Merci Arlequin, j'ai vu ton message un peu tard, je me suis donc precipité chez le marchand de point d'accès 
Résultat il m'a proposé un NetGear WG602FS qui visiblement amplifie pas le signal.
resultat nada, niet, queude... pas une p'tite barre supplémentaire 
Je sais qu'ils ont une gamme qui depote plus, serait ce la solution ?
As tu une marque en particulier a me conseiller ? 
Merci en tout cas


----------



## Arlequin (24 Juin 2008)

taunyo a dit:


> Merci Arlequin, j'ai vu ton message un peu tard, je me suis donc precipité chez le marchand de point d'accès
> Résultat il m'a proposé un NetGear WG602FS qui visiblement amplifie pas le signal.
> resultat nada, niet, queude... pas une p'tite barre supplémentaire
> Je sais qu'ils ont une gamme qui depote plus, serait ce la solution ?
> ...


 
je ne peux rien te conseiller car je n'en utilise pas ! 

d'un autre coté, je ne sais pas si l'amplification existe... si le signal d'entrée est mauvais, il le restera, mais je me trompe peut être... Le but d'un relais est de relayer le signal, quel qu'en soit la qualité... mais je ne suis pas spécialiste ....
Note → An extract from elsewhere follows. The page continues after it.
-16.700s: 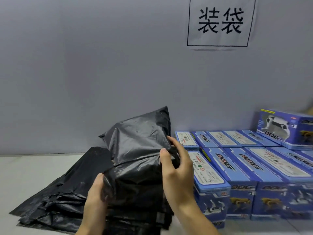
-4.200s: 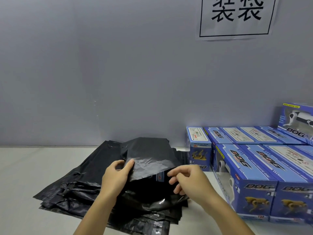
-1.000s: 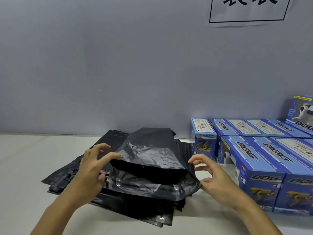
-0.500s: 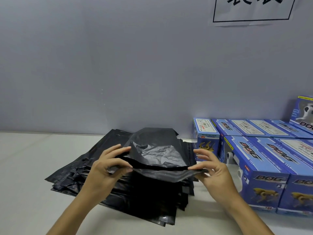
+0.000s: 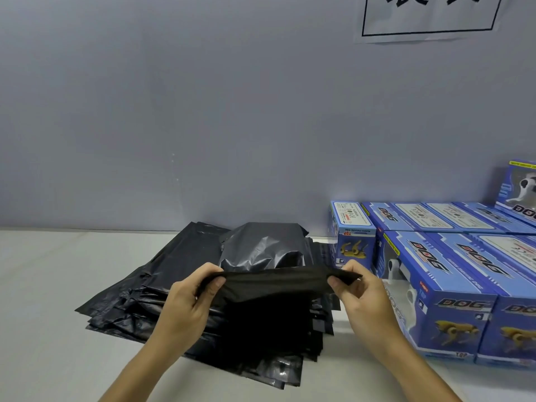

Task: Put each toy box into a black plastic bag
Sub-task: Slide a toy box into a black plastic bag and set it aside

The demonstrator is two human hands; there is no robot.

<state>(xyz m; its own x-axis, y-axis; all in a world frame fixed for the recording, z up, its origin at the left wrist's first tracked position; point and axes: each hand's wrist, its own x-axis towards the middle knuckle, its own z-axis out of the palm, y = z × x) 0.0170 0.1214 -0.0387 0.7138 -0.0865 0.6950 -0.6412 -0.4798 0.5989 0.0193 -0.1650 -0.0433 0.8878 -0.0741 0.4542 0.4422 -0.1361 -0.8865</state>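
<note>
Bag pile (image 5: 139,294): flat black bags stacked on the table (image 5: 43,285), lower centre-left of the frame, fanned toward the left edge.
Left hand (image 5: 185,303): lower centre, thumb and curled fingers pinching the left end of the bag flap.
Bag (image 5: 266,256): centre of the frame, lying on top of the pile, bulging as though a box sits inside; judged filled, though no box shows through the plastic.
Flap (image 5: 275,281): the bag's near edge, drawn taut in a band running left to right between both hands, lifted above the pile.
Long axis: the bag body runs away from the viewer, from the flap toward the wall (image 5: 203,111); the flap crosses it at right angles.
Right hand (image 5: 362,294): lower centre-right, thumb and fingers pinching the right end of the flap, just beside the nearest box.
Boxes (image 5: 435,285): blue toy boxes in rows at the right of the frame, unbagged, long sides running toward the wall; one more stands on top at the far right edge.
Nearer hand: the right hand lies closest to the boxes; the left lies closest to the spare bags.
Step judged: closing or folding the flap of this bag; many boxes remain.
Sign (image 5: 429,15): paper sheet, upper right, cut off by the frame.
</note>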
as tu essayé de le mettre le plus "directement" en contact avec le signal émetteur ? quitte à le mettre dehors et voir si ça marche mieux ? 

à+


----------



## taunyo (24 Juin 2008)

j'ai essayé plusieurs positions mais aucunement dehors !
je vais tester.

En fait je parle d'amplification car derrière la boite du netgear tu as la gamme de point d'accès avec plusieurs produits avec comme symbole une maison et le champ d'action du signal. Le produit que j'ai acheté hier, il voit pas plus loin que le bout de son antenne en revanche le dernier produit émet (si j'ai bien compris le schéma) au delà de la maison.
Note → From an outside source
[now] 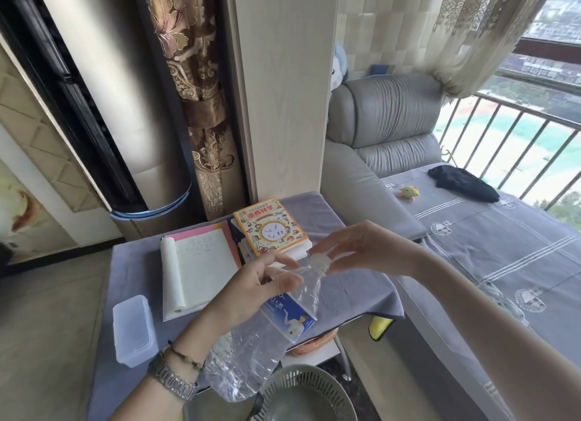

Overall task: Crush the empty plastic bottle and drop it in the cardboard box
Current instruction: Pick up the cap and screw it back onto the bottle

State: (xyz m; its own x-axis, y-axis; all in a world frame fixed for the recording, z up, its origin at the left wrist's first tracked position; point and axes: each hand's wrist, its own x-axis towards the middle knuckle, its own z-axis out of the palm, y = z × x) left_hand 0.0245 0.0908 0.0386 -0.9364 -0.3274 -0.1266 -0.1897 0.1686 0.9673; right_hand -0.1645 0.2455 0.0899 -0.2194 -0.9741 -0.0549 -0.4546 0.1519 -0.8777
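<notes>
A clear, empty plastic bottle with a blue and white label is held tilted above the table, neck pointing up and right. My left hand grips its upper body near the shoulder, thumb across the front. My right hand pinches the white cap at the bottle's neck between thumb and fingers. The bottle's lower part looks dented and wrinkled. No cardboard box shows in this view.
A small table with a grey cloth carries an open notebook, a stack of books and a clear lidded plastic box. A grey slotted basket sits below. A grey sofa lies to the right, a tall floor appliance behind.
</notes>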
forcement c'est une question de prix après mais aurais-je un gain suffisant ?


----------



## Arlequin (24 Juin 2008)

taunyo a dit:


> j'ai essayé plusieurs positions mais aucunement dehors !
> je vais tester.


 
ça met du piment dans le couple 

tu l'as cherché là :bebe:


----------



## taunyo (24 Juin 2008)

MDR  effectivement j'ai tendu la perche


----------



## asticotboy (24 Juin 2008)

J'en reviens toujours avec mon airport qui ne s'appelle peut être pas airport du coup :rateau:

Mon beau père a un grand appart (genre très grand), il a 3 iMac et 1 MB pro dispatché dans l'appart. Il a une livebox qui lui propose un signal pas top du tout, pas satisfaisant (loin de là). Il a, pour palier à ce problème, branché une sorte de grosse pomme grise dans le couloir (achetée apparemment sur applestore), pas très loin de la livebox. Résultat : il a un signal wifi au taquet sur son MB pro et ces iMac à n'importe quel endroit de son appart (chose impossible avant l'installation de cette grosse pomme). Je ne sais pas comment ça s'appelle, mais ça marche d'enfer ! et à mon avis ce n'est pas un "relais" mais apriori bel et bien un amplificateur... Le hic, c'est que je n'ai aucune idée de ce que c'est !


----------



## Arlequin (24 Juin 2008)

asticotboy a dit:


> J'en reviens toujours avec mon airport qui ne s'appelle peut être pas airport du coup :rateau:
> 
> Mon beau père a un grand appart (genre très grand), il a 3 iMac et 1 MB pro dispatché dans l'appart. Il a une livebox qui lui propose un signal pas top du tout, pas satisfaisant (loin de là). Il a, pour palier à ce problème, branché une sorte de grosse pomme grise dans le couloir (achetée apparemment sur applestore), pas très loin de la livebox. Résultat : il a un signal wifi au taquet sur son MB pro et ces iMac à n'importe quel endroit de son appart (chose impossible avant l'installation de cette grosse pomme). Je ne sais pas comment ça s'appelle, mais ça marche d'enfer ! et à mon avis ce n'est pas un "relais" mais apriori bel et bien un amplificateur... Le hic, c'est que je n'ai aucune idée de ce que c'est !


 
tu dois parler de ça je suppose 

un peu blette la pomme non 

et oui, je pense que dans ta configuration, elle sert de relais à la live box


----------



## taunyo (24 Juin 2008)

MDR  tu m'fais bien marrer arlequin 
je pense que la station base est le même principe que ma airport express


----------



## asticotboy (24 Juin 2008)

Oui ça doit être ça, mais ancien modèle car design différent... Toujours est-il que ça fonctionne très bien depuis qu'elle est installée


----------



## taunyo (24 Juin 2008)

je vais rebrancher mon airport express
et je vous tiens au courant


----------



## Arlequin (24 Juin 2008)

taunyo a dit:


> MDR  tu m'fais bien marrer arlequin
> je pense que la station base est le même principe que ma airport express


 
exactement



asticotboy a dit:


> Oui ça doit être ça, mais ancien modèle car design différent... Toujours est-il que ça fonctionna très bien depuis qu'elle est installée


 
c'est à ça que ça sert, le contraire serait décevant...



taunyo a dit:


> je vais rebrancher mon airport express
> et je vous tiens au courant


 
yeps


----------



## naas (29 Janvier 2011)

taunyo a dit:


> je vais rebrancher mon airport express
> et je vous tiens au courant



Bon alors ?


----------